By Elizabethprata @elizabethprata
It's a clever cover. The art work, at least for secular, liberal people, seems to capture the cultural feeling as to the recent race issues in Ferguson, Missouri. Ferguson is a city on the banks of the Mississippi River near St. Louis that recently melted down in fire and riots after a Grand Jury issued a verdict the black folks of Ferguson disapproved of. St. Louis is known for its "Gateway to the West" arch.

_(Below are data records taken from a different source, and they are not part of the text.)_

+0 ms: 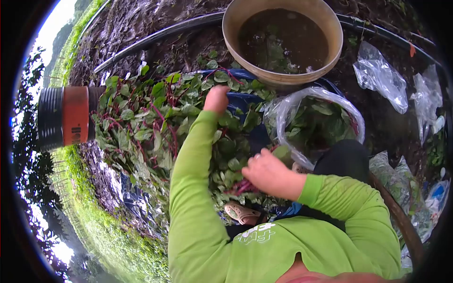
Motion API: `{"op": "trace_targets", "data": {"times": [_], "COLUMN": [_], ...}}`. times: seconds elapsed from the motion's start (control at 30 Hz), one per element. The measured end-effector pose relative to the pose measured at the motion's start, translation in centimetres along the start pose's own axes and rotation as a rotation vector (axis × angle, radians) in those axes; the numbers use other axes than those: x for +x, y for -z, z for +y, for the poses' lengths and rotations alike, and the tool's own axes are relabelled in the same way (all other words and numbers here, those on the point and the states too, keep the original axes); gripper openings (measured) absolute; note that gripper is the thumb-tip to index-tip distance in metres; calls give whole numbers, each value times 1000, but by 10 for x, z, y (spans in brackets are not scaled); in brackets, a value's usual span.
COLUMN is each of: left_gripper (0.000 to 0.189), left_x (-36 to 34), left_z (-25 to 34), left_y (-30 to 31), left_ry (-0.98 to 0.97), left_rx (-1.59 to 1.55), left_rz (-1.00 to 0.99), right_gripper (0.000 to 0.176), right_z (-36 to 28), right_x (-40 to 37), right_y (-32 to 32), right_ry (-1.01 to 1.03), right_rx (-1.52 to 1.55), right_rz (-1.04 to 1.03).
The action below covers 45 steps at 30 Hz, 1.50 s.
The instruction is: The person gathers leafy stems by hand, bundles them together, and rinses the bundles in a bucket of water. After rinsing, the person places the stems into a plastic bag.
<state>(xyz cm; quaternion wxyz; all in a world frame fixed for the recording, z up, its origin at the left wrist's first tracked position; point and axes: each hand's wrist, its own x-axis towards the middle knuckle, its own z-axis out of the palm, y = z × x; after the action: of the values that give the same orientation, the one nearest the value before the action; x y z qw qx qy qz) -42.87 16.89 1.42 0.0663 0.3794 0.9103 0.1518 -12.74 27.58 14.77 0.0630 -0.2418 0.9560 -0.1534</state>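
Note:
A wide heap of leafy greens with red stems [155, 118] lies on a blue sheet in front of me. My left hand [217, 99] is at the heap's far right side; its fingers point down among the leaves and are mostly hidden. Closer to my body, my right hand [273, 174] has its fingers curled around a bunch of red-stemmed greens [243, 187], with stems poking out below the fingers. Just beyond that hand stands an open clear plastic bag [283, 113], its rolled rim spread wide, with leafy greens inside.
A large round tub [228, 35] of murky water sits at the far side. Clear plastic bags [381, 75] lie on the muddy ground to the right, with filled bags [396, 179] nearer me. A black and orange drum-shaped container [75, 115] is at the left.

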Motion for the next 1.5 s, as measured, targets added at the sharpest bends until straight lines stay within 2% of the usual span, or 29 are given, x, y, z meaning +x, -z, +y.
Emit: {"op": "trace_targets", "data": {"times": [0.03, 0.13, 0.17, 0.2, 0.23, 0.27, 0.3, 0.37, 0.43, 0.5, 0.6, 0.63, 0.67, 0.8, 0.83, 0.87, 0.93, 0.97, 1.0, 1.07, 1.1, 1.17, 1.2, 1.23, 1.3, 1.33, 1.4, 1.47, 1.5], "left_gripper": [38, 26, 29, 34, 35, 37, 42, 39, 30, 20, 13, 15, 21, 36, 35, 32, 30, 30, 36, 50, 54, 64, 67, 70, 73, 67, 61, 55, 50], "left_x": [26, 85, 96, 106, 116, 119, 115, 113, 113, 101, 52, 36, 16, -89, -117, -146, -196, -215, -231, -252, -262, -280, -285, -288, -281, -272, -251, -241, -238], "left_z": [-7, -19, -38, -39, -42, -46, -44, -43, -35, -19, 14, 23, 34, 70, 82, 90, 100, 110, 113, 114, 114, 111, 107, 103, 89, 73, 39, 40, 30], "left_y": [-12, -60, -94, -104, -112, -120, -114, -92, -65, -34, 9, 24, 38, 85, 98, 102, 103, 103, 99, 78, 77, 73, 73, 73, 74, 71, 61, 88, 91], "left_ry": [-10, -55, -127, -109, -101, -93, -151, -209, -198, -133, -114, -152, -61, 173, 119, 309, 348, 395, 432, 424, 489, 612, 603, 592, 594, 650, 341, 458, 601], "left_rx": [111, 333, 521, 629, 660, 692, 646, 655, 555, 275, -188, -269, -354, -859, -852, -1070, -1199, -1340, -1343, -1384, -1414, -1478, -1444, -1408, -1374, -1233, 8, 250, 420], "left_rz": [-52, -164, -87, -122, -88, -62, 45, -22, -40, -60, 205, 233, 167, -5, 27, -32, -53, -42, -23, 150, 153, 153, 117, 77, 34, 115, 707, 813, 744], "right_gripper": [5, 20, 24, 28, 27, 27, 26, 21, 20, 20, 15, 13, 10, 6, 5, 5, 6, 8, 9, 12, 15, 15, 16, 13, 11, 10, 9, 9, 10], "right_z": [-5, -15, -18, -20, -20, -17, -13, -8, -6, -7, 7, 8, 8, 16, 15, 15, 14, 14, 5, -9, -15, -25, -29, -33, -38, -43, -61, -82, -93], "right_x": [1, 2, 1, 3, 7, 8, 11, 17, 24, 30, 39, 48, 58, 60, 57, 54, 50, 48, 47, 45, 44, 44, 43, 40, 34, 31, 20, 10, 4], "right_y": [-7, -2, -4, -3, -3, -4, -3, 1, 4, 4, 7, 6, 6, 18, 22, 25, 23, 19, 13, 3, -2, -11, -14, -18, -19, -17, 4, 21, 27], "right_ry": [7, 99, 127, 153, 179, 182, 191, 195, 168, 127, 165, 125, 94, 74, 94, 110, 172, 228, 269, 331, 374, 421, 443, 331, 290, 267, 288, 338, 351], "right_rx": [14, -27, -98, -163, -125, -115, -104, -99, -113, -149, -132, -92, -58, -101, -112, -125, -98, -59, -64, -85, -55, -80, -95, -139, -170, -184, -249, -340, -366], "right_rz": [-2, -113, -139, -168, -286, -300, -312, -305, -279, -229, 11, -17, -46, 164, 236, 309, 420, 349, 376, 435, 433, 556, 615, 371, 293, 251, 224, 233, 230]}}
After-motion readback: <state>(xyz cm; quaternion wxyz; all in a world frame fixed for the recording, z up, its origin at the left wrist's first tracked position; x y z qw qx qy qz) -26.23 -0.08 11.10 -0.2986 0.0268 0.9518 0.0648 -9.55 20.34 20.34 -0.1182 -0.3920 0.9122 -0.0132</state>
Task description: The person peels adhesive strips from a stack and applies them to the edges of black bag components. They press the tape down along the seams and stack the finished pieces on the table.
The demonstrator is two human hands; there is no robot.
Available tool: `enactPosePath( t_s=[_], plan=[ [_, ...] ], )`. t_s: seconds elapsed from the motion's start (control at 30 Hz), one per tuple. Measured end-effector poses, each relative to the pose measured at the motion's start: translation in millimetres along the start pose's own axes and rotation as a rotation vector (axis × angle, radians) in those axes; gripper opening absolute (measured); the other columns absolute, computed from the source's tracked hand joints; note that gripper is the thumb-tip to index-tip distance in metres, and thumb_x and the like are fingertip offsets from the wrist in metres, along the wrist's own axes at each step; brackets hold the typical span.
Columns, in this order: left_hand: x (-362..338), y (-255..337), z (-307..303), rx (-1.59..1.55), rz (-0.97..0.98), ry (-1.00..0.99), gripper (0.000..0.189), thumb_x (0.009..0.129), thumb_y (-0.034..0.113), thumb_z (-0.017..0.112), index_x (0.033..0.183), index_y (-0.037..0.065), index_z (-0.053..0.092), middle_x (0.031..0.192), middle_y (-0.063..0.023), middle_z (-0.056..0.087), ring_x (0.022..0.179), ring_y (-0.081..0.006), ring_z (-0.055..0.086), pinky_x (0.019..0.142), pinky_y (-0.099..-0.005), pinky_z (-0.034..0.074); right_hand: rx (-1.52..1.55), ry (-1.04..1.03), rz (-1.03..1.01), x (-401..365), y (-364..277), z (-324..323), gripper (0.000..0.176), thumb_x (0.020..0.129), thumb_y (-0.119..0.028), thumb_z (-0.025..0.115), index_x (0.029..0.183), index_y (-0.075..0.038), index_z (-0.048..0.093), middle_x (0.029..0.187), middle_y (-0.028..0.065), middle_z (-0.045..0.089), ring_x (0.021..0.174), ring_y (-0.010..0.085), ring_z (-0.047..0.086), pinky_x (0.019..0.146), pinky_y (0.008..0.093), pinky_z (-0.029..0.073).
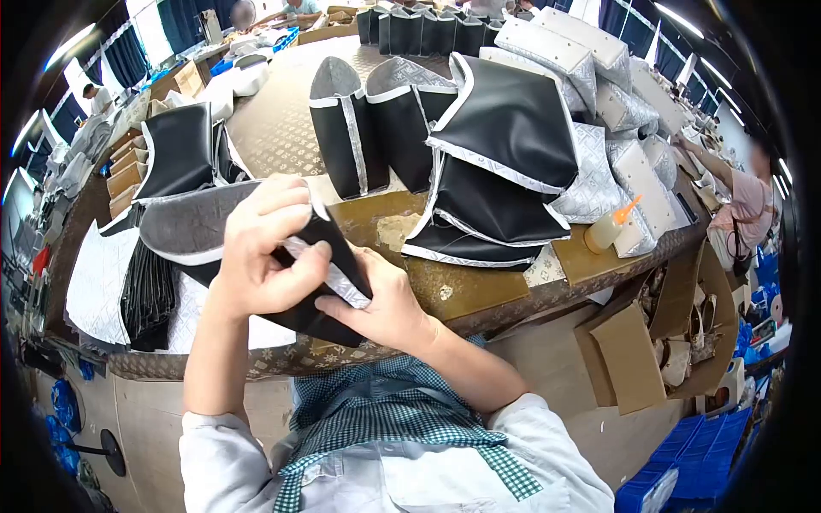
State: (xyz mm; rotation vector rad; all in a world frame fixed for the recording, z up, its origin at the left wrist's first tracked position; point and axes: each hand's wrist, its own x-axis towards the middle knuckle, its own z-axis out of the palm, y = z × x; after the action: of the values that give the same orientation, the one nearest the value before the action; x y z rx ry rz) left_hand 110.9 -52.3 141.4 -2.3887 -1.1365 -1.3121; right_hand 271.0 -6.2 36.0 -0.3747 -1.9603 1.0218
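Note:
Between my hands is a black bag panel (192, 224) with a grey lining, a white edge and a patterned silver seam strip. My left hand (269, 248) grips its upper edge, fingers curled over and thumb bent against the strip. Lower down, my right hand (385, 303) clasps the side of the same piece, its thumb along the strip and its other fingers hidden behind. Beyond my hands, two open black bag bodies (349, 150) stand upright on the table. To their right, black bag pieces (505, 124) with white and silver edges lie in a stack.
A glue bottle (604, 232) with an orange tip stands at the right, beside silver-patterned bags (590, 167). Folded black pieces (150, 295) lie at the left. An open cardboard box (629, 355) sits on the floor at right. A person in pink (742, 205) stands beyond.

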Motion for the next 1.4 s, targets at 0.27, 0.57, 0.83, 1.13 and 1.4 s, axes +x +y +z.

Here is the cover art from the New Yorker:
Cover Story: A “Broken Arch” for Ferguson
New Yorker cover story shows St. Louis Arch divided, Tweet shows divided arch fixed
The introductory sentence to their accompanying article is a quote,
“I wanted to comment on the tragic rift that we’re witnessing,” Bob Staake says about his cover for the December 8th issue, arriving next week. “I lived in St. Louis for seventeen years before moving to Massachusetts, so watching the news right now breaks my heart. At first glance, one might see a representation of the Gateway Arch as split and divided, but my hope is that the events in Ferguson will provide a bridge and an opportunity for the city, and also for the country, to learn and come together.”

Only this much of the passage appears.